2. Services de l'État mis à la disposition de la collectivité

L'article L.O. 6344-2 prévoit des conventions entre l'État et la collectivité de Saint-Martin, afin de fixer les modalités de mise à disposition des agents et services de l'État, en tant que de besoin, auprès de celle-ci.

Ces conventions s'inspirent directement de celles prévues par le décret n° 82-332 du 13 avril 1982 relatif à la mise à la disposition du président du conseil général des services extérieurs de l'État dans le département, pris en application de l'article L. 3141-1 du code général des collectivités territoriales176(*).

Les conventions devraient ainsi prévoir la mise à disposition du président du conseil général des services déconcentrés de l'État pour la préparation et l'exécution des délibérations de l'assemblée ainsi que les conditions dans lesquelles des organismes et établissements publics métropolitains concourent aux services publics locaux. Parmi les organismes susceptibles d'apporter leur concours aux services publics de la collectivité, pourraient figurer, selon les indications fournies à votre rapporteur par le ministère de l'outre-mer, le Centre national de la fonction publique territoriale et l'Agence nationale pour la rénovation urbaine.

Ces conventions devraient en outre préciser les conditions dans lesquelles le président du conseil général communique chaque année au représentant de l'État son appréciation sur le fonctionnement de cette coopération.

Par ailleurs, l'article L.O. 6344-3 crée une commission paritaire de concertation qui examinera toute question dont le règlement appellerait une coordination des actions et décisions respectives de l'État et de la collectivité.

Cette commission sera composée d'un nombre identique de représentants de l'État et de représentants de la collectivité, ceux-ci devant être désignés pour moitié par le conseil exécutif et pour moitié par les groupes d'élus représentés au sein de l'assemblée.

Les règles d'organisation et de fonctionnement de cette commission seront renvoyées à un décret en Conseil d'État.

Votre commission se félicite de la création de cette commission paritaire, qui devrait contribuer à garantir l'efficacité de la coopération des services de l'État et de la collectivité.

* 170 Cf. le tableau de concordance figurant au tome III du présent rapport.

* 171 Cf. le tableau de concordance figurant au tome III du présent rapport.
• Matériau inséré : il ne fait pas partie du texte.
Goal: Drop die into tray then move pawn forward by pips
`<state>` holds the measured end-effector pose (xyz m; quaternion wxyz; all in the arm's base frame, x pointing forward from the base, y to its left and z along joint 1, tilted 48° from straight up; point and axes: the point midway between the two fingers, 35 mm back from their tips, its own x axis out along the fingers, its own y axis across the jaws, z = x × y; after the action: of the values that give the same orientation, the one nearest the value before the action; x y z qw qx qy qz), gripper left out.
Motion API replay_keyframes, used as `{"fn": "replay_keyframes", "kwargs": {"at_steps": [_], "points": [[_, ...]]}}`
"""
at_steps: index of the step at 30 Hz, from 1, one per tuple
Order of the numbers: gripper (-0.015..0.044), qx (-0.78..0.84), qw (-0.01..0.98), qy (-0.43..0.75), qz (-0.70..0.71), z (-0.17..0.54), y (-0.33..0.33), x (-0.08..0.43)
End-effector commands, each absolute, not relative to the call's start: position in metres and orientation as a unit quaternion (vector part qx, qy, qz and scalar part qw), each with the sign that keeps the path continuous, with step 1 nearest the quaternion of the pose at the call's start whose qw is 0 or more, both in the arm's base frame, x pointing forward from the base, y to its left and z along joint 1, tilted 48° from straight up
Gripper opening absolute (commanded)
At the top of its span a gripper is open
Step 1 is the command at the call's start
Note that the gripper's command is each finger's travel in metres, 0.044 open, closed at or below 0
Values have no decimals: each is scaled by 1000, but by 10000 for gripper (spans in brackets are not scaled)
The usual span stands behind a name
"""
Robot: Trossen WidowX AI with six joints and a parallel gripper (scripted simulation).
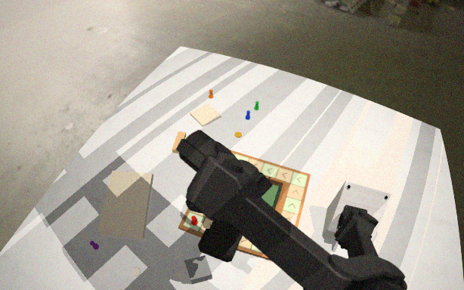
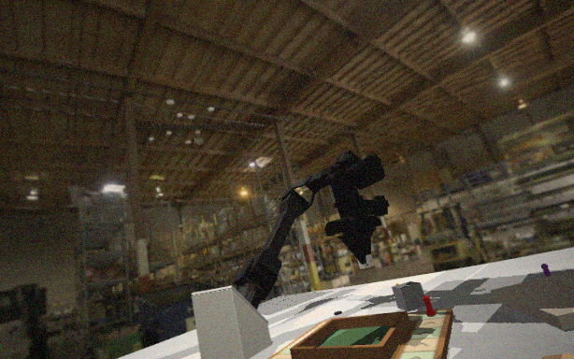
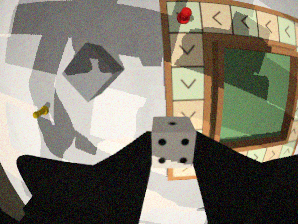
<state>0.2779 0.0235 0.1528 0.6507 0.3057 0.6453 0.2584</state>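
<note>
My gripper is shut on the grey-white die and holds it above the table, outside the board's edge; the arm hides it in the top view. The wrist view shows a four-pip face and a one-pip face. The board has arrowed squares around the green-floored tray, which holds no die in its visible part. The red pawn stands on a corner square. The arm covers part of the board in the top view.
A grey block stands near the board. A yellow pawn and purple pawn are farther out. Orange, green and blue pawns stand beyond the board. A pale wedge stands beside it.
</note>
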Motion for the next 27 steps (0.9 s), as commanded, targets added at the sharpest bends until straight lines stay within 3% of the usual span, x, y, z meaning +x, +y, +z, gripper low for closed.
{"fn": "replay_keyframes", "kwargs": {"at_steps": [1,27], "points": [[0,351,625,665,209,139,16,279],[0,586,415,689,-99,66,-28,281]]}}
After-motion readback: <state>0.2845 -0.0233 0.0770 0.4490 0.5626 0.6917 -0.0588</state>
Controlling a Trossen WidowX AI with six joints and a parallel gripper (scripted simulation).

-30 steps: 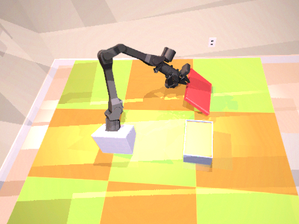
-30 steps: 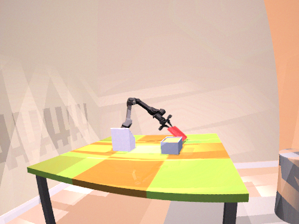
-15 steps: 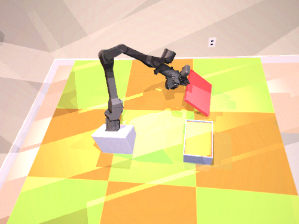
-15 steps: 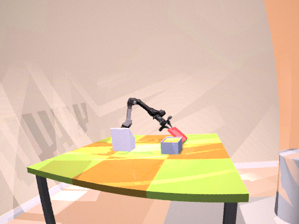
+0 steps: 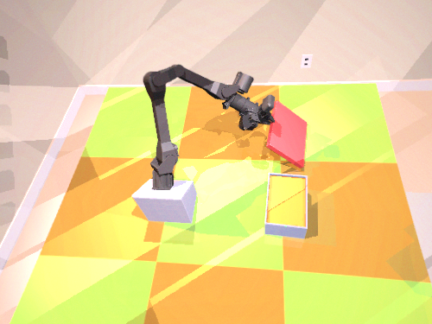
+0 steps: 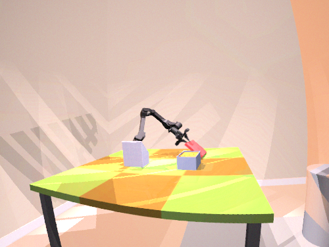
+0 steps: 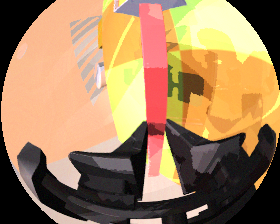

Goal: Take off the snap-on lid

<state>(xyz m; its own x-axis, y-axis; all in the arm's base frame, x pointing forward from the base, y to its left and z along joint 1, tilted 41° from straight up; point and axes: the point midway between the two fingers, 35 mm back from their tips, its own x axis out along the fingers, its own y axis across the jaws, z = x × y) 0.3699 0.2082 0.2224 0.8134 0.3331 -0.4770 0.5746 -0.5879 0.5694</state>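
Note:
The red lid (image 5: 289,136) (image 6: 196,147) (image 7: 155,95) is tilted steeply, its far end down to the right, behind the storage box. My gripper (image 5: 271,120) (image 6: 189,141) (image 7: 156,129) is shut on the lid's upper left edge. In the wrist view the lid shows edge-on between the two fingers. Whether its low edge touches the table cannot be told. The storage box (image 5: 286,230) (image 6: 188,163) (image 7: 131,6) is grey-blue, stands upright and open on the table, and shows yellow inside.
The arm's pale base block (image 5: 166,207) (image 6: 133,154) stands left of the box. The checkered table (image 5: 220,294) (image 6: 131,189) has its back edge behind the lid, by the wall. A striped bin (image 6: 317,207) stands on the floor right of the table.

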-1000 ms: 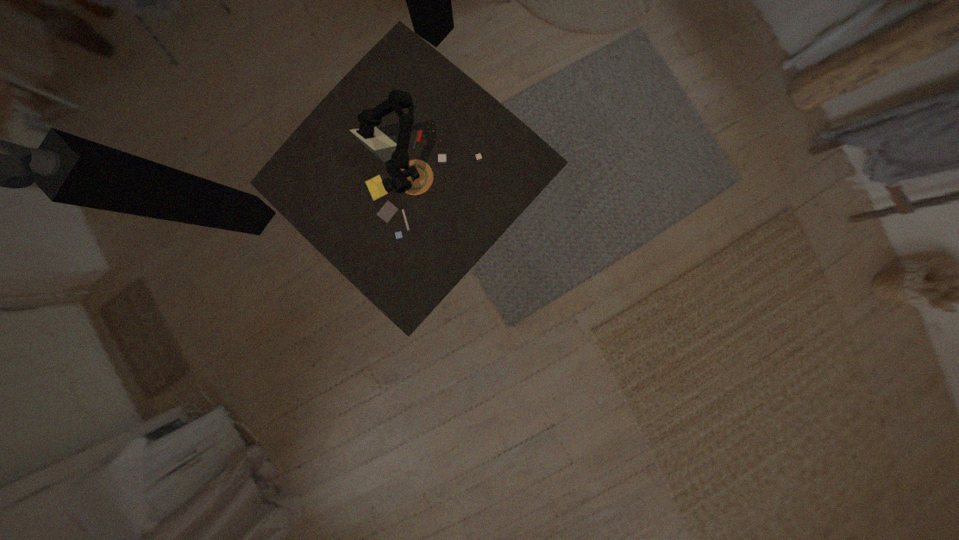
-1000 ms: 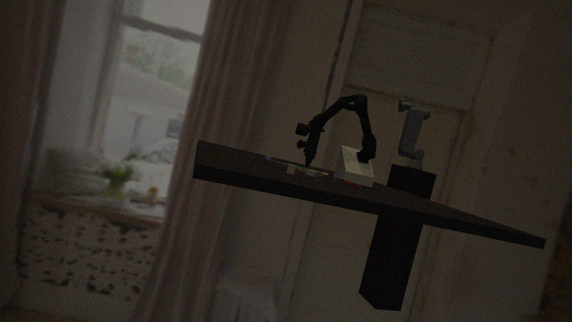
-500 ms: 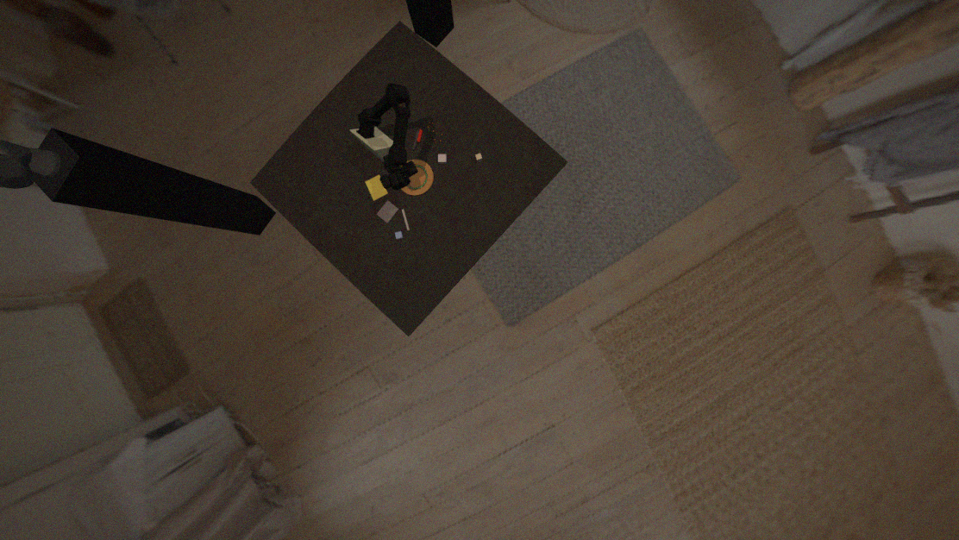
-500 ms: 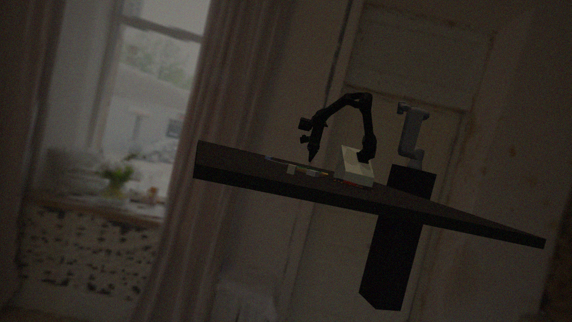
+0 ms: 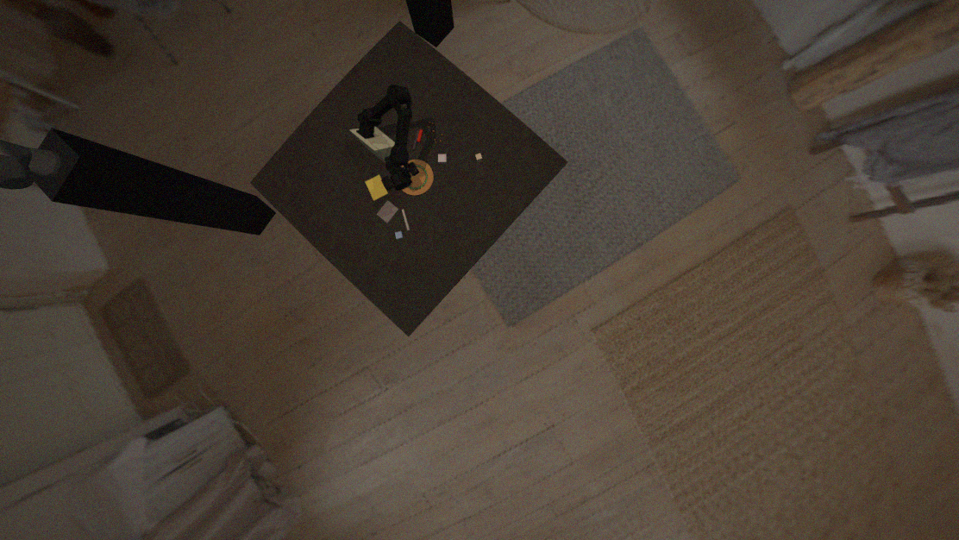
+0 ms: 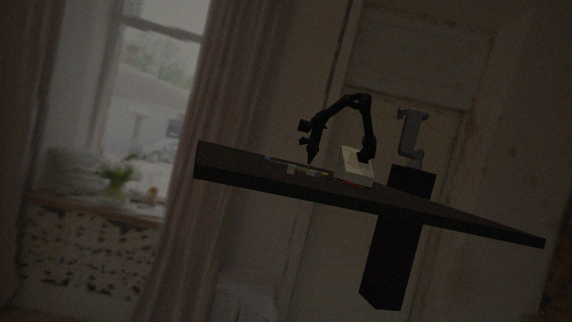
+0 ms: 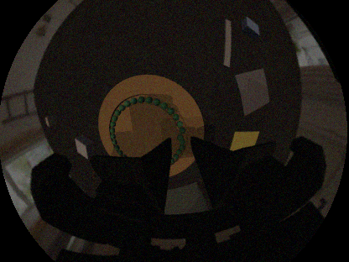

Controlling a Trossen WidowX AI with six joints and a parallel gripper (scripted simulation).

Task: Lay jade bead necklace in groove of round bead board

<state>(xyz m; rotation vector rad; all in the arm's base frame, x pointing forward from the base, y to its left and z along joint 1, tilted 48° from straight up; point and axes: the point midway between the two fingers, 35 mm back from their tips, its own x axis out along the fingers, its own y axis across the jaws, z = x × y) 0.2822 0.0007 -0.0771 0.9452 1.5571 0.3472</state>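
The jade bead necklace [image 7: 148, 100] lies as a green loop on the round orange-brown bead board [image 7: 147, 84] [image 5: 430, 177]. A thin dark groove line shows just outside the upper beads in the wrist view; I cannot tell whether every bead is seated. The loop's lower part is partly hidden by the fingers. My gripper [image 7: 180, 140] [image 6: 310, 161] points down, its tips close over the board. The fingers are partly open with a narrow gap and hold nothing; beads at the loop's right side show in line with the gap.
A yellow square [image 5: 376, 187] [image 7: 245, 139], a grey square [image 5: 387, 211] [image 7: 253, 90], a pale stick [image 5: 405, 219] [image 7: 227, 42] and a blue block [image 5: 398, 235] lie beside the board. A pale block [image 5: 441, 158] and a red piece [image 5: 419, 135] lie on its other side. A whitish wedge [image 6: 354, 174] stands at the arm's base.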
* 172 Cf. l'article L. 3132-1 du code général des collectivités territoriales.

* 173 Y compris les actes pris au nom de l'Etat et ceux relevant du droit privé.

* 174 Cf. le tableau de concordance figurant au tome III du présent rapport.

* 175 Saisi pour la première fois d'une demande relative à un département, le Conseil d'Etat a confirmé le refus du tribunal administratif, en raison d'un intérêt insuffisant, dans sa décision du 30 décembre 2002, M. Guenais.

* 176 Art. 27 de la loi n° 82-213 du 2 mars 1982 relative aux droits et libertés des communes, des départements et des régions.